Girls have ‘overcome all odds’ in bids to walk
“Kayley was six and still not able to stand or walk,” said her mother, Jacky Dunne. “She couldn’t use a walking frame and was in a wheelchair the whole time.”
Now she is walking on her own. “It’s like [my legs] are loose and when I walk now I walk on my own just the way other people do,” said Kayley, 8, from Navan, Co Meath.
Along with six-year-old Casey Fitzgerald, Kayley underwent surgery in a private clinic.
Both girls underwent a procedure called selective dorsal rhizotomy where the surgeon severed the spinal nerves causing the spasticity.
Kayley was one of the first Irish children to have the operation when she went to St Louis Children’s Hospital in Missouri two years ago. Her family raised €50,000 to pay for the treatment.
Casey, who is from just outside Kells, had her operation in January at the Frenchay hospital in Bristol: Her family raised a similar figure.
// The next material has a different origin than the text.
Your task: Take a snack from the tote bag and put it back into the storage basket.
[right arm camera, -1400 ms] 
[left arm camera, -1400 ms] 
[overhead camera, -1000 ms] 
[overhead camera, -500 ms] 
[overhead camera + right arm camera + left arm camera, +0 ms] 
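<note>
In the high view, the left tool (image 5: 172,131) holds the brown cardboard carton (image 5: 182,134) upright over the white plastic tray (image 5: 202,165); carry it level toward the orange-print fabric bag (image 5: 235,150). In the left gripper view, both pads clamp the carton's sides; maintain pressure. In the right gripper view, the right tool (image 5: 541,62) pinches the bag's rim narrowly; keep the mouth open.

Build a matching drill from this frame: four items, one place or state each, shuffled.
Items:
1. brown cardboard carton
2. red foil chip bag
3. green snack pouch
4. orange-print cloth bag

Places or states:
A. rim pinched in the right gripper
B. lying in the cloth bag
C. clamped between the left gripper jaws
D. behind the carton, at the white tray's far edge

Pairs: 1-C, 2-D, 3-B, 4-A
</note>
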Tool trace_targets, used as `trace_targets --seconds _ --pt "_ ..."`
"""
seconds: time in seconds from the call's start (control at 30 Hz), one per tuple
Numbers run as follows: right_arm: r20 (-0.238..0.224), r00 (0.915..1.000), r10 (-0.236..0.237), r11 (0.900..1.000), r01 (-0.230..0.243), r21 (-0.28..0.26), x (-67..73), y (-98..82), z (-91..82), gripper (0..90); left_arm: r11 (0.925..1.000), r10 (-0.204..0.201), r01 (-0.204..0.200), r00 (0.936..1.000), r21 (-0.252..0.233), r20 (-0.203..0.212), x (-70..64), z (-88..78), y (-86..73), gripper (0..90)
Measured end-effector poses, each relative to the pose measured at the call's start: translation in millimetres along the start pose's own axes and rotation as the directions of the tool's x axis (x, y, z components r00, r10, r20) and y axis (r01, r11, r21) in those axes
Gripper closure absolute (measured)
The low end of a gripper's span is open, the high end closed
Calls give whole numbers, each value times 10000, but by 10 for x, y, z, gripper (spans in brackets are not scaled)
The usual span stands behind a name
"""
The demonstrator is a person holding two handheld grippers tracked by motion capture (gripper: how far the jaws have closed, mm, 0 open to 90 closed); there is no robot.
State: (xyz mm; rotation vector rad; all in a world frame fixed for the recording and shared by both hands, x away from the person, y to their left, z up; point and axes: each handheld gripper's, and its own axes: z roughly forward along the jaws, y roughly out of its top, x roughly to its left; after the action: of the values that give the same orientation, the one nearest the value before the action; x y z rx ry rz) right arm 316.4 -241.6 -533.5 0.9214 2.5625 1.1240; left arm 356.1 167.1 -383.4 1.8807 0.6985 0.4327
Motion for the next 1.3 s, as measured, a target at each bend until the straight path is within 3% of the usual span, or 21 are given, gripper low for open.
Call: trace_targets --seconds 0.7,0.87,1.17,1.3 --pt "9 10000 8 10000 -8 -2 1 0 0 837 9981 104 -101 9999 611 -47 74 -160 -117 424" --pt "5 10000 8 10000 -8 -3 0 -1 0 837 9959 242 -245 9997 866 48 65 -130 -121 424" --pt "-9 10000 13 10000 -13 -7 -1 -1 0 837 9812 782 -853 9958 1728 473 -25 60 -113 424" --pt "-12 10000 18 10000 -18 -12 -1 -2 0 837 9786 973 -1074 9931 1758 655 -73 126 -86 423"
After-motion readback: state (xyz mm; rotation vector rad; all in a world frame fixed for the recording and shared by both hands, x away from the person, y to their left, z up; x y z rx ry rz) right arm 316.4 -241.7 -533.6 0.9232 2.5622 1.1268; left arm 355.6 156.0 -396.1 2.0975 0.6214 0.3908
Following the surgery, the girls then faced two years of equally important intensive physiotherapy.
The girls and their families have become friends and are now raising funds for the €800-a-month bill for the physiotherapy.
The girls have won the Meath Rehab Bravery Award for 2012, and are looking forward to wearing new dresses for the Sept 21 ceremony.
“I am really happy. My name will be on it,” said Casey who has been forced to slow down after she fell over the vacuum cleaner and broke a bone in her foot.
“It has put her recovery back but we will get past it,” said her mother, Tracey.
Casey and Kayley were nominated by hundreds of people for the award.
A spokesperson for the Rehab Meath People of the Year awards said: “They are two very special girls who have overcome all the odds to walk again after having painful operations for a form of cerebral palsy.”
Jacky said: “We don’t know who nominated them but to us it means that people think about them and how hard they have worked to get here.”